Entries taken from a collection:

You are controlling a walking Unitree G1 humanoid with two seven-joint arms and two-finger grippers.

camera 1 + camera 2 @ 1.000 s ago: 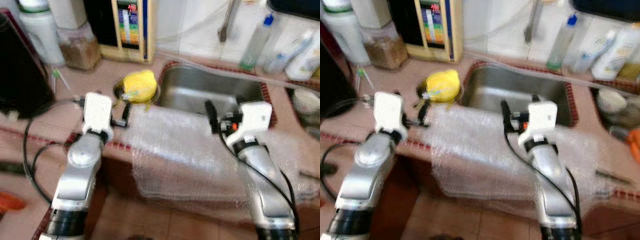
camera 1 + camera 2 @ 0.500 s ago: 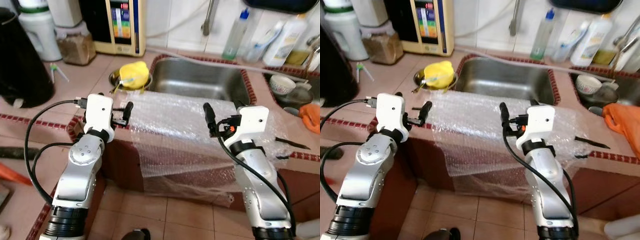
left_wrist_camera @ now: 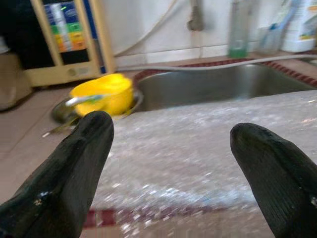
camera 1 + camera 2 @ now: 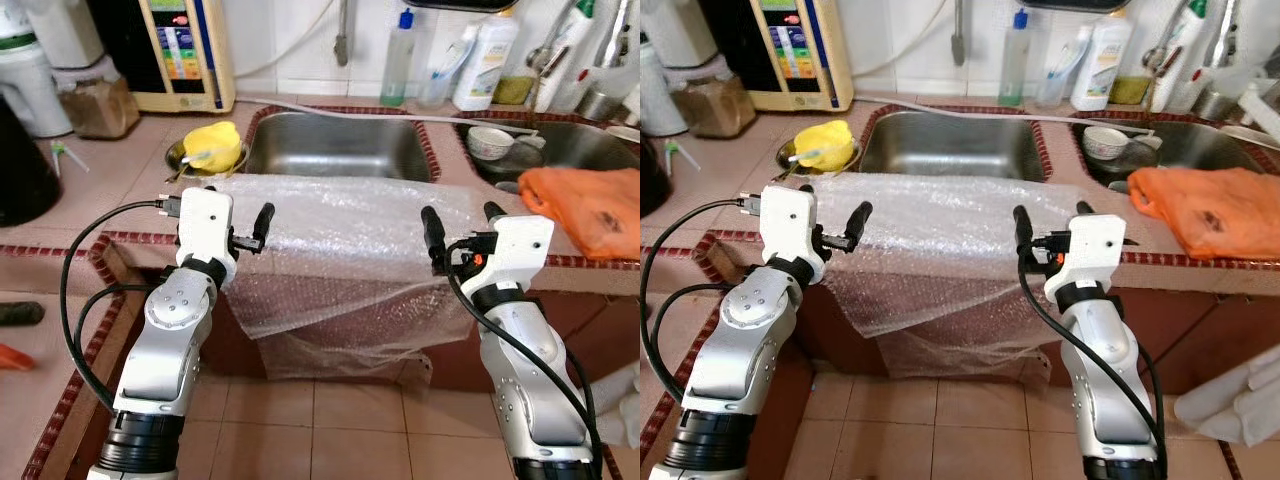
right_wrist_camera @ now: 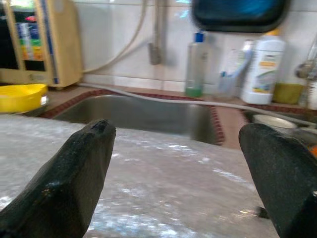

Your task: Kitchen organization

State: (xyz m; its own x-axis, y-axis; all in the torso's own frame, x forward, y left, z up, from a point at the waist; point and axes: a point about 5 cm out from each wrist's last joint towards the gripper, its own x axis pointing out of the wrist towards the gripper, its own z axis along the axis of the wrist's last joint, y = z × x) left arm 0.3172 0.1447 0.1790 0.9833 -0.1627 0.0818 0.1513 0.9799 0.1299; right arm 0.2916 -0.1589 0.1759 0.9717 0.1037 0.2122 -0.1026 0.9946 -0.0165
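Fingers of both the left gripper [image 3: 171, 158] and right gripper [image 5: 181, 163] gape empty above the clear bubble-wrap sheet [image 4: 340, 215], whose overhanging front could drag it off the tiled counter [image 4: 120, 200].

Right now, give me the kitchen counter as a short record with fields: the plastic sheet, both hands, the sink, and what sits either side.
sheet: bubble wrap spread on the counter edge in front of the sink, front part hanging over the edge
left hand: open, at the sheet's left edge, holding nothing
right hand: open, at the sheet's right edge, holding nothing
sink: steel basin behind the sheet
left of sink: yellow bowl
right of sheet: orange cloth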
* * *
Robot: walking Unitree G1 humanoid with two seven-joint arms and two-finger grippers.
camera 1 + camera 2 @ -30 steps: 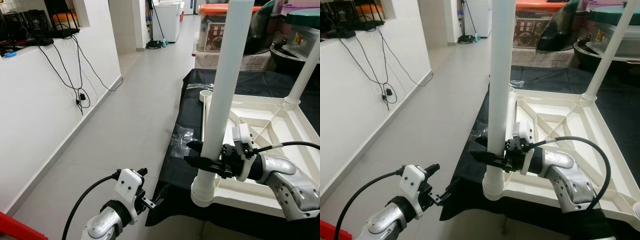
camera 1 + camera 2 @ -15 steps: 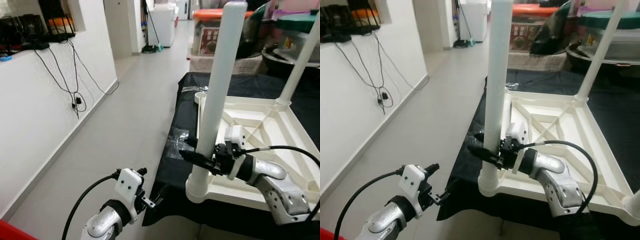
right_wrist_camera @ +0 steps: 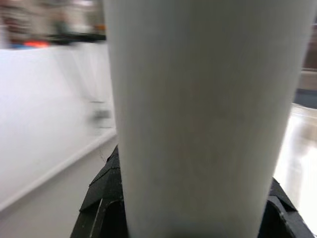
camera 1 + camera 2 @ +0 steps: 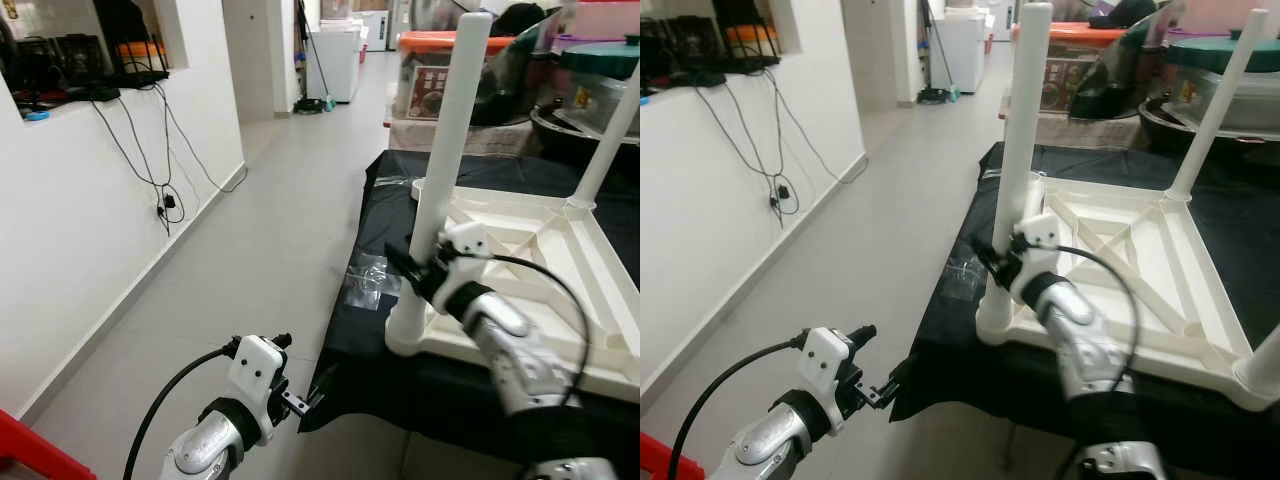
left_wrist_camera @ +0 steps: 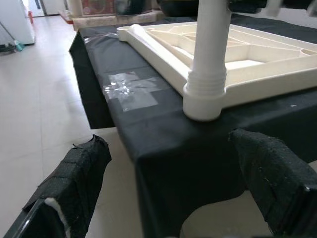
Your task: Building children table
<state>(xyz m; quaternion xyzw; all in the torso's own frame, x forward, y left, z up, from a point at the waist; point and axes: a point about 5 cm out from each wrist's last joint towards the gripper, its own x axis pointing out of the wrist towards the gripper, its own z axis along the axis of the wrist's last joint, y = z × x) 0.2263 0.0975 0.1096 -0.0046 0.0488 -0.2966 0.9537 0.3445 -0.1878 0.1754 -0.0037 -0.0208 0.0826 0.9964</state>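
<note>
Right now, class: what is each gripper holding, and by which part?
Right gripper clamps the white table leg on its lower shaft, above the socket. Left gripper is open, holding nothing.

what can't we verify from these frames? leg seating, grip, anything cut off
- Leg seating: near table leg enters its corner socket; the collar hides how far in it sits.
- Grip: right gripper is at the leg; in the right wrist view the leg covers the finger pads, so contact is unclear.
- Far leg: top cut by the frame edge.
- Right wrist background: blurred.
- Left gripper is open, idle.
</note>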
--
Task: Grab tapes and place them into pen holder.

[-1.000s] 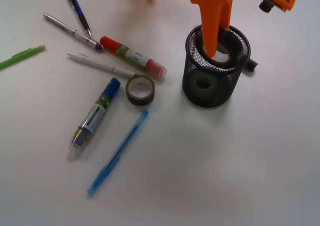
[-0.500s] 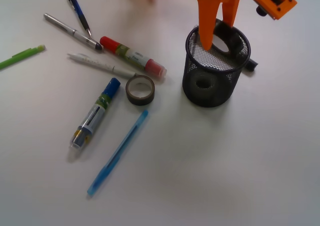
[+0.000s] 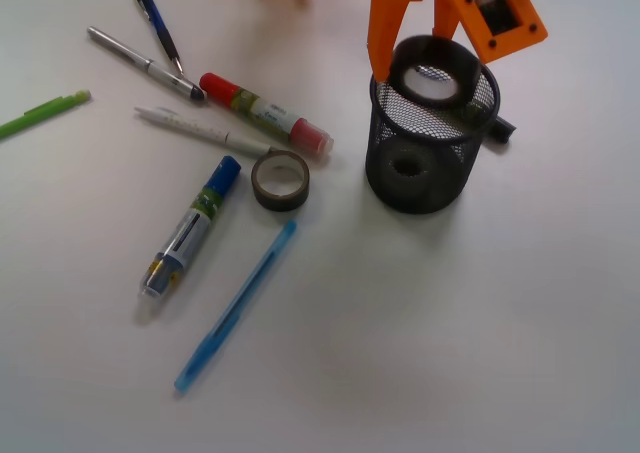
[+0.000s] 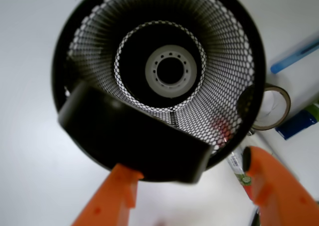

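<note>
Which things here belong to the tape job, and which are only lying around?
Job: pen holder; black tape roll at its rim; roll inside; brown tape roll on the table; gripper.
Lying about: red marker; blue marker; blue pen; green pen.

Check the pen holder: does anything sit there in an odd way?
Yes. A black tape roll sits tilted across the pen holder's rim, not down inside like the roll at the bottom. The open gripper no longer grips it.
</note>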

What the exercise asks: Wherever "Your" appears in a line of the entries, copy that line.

Output for this exercise:
Your task: Kitchen organization
Your task: Building children table

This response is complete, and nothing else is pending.